CPU Cooler: You downgraded the water cooling option to fan cooling. I never specified that I wanted water cooling but as far as I know that is the best one can have. Looking at the reviews of the H150i (also ASUS Ryujin and Kraken X72) makes me think this is a downgrade.
MOBO: A cheaper variant of the one I chose.
RAM: Slower RAM.
GPU: Not sure about this one, did you take these because they are cheaper RTX 2080 Ti' or because they are better than the one I chose?
PSU: I understand that my PSU of 1600W was a bit much but why is this better than Corsair's?

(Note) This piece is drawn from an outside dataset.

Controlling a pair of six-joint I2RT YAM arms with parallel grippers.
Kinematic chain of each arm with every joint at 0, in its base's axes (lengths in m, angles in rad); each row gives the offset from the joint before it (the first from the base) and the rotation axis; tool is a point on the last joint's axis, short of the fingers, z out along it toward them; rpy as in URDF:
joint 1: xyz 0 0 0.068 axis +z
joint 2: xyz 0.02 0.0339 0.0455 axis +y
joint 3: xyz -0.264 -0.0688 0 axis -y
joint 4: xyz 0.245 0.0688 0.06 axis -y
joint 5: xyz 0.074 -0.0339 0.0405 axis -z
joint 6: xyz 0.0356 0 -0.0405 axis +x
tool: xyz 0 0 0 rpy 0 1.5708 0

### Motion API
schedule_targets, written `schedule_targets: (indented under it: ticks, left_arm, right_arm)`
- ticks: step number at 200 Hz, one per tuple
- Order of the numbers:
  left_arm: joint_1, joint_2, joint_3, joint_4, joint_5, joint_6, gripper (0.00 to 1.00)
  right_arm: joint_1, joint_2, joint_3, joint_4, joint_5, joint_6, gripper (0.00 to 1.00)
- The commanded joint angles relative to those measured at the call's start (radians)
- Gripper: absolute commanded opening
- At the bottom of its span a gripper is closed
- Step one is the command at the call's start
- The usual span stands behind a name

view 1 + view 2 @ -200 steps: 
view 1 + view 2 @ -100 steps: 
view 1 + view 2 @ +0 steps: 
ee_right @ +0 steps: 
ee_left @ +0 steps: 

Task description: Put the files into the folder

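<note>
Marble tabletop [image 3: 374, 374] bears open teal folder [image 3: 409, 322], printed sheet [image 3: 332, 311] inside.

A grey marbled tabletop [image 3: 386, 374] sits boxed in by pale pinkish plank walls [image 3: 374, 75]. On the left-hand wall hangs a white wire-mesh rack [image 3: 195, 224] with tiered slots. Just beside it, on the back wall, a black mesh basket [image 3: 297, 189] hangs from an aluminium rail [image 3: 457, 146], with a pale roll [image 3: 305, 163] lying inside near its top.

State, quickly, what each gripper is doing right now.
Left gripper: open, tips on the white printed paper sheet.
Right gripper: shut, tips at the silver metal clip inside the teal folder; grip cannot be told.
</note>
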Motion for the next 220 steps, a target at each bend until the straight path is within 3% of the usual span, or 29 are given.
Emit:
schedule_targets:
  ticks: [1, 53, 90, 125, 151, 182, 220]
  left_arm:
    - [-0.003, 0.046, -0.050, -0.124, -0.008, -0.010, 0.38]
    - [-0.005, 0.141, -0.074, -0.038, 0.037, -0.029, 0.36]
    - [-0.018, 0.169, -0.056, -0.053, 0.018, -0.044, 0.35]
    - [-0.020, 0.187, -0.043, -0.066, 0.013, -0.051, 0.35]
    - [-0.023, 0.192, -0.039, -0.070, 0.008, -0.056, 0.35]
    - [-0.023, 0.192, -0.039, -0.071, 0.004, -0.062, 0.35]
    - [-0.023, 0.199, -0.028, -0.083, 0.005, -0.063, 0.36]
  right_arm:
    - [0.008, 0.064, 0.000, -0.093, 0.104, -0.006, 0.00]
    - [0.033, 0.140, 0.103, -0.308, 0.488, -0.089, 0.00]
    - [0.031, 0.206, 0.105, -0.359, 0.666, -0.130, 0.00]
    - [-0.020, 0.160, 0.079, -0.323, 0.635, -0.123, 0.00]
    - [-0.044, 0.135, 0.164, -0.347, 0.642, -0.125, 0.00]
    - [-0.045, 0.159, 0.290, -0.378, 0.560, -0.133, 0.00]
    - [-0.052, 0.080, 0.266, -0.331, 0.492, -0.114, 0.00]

I do not think one should just remove all the RGB because it has RGB, but rather look which has best performance.

Edit: The RGB will not be shown as the case does not have any window, or am I missing something?
 
Are you sure there will be several 9990xe available for purchase? It looks like this is some kind of limited edition that no regular person buys? Otherwise it looks good. Do you think it is much better than the 9900k for gaming?

Ah great, I thought it went from 1080p, 1440p and then 4k. Did not know there was something in between.

So you are sure I can hit 144 FPS on every game with ultra settings with one GPU instead of two?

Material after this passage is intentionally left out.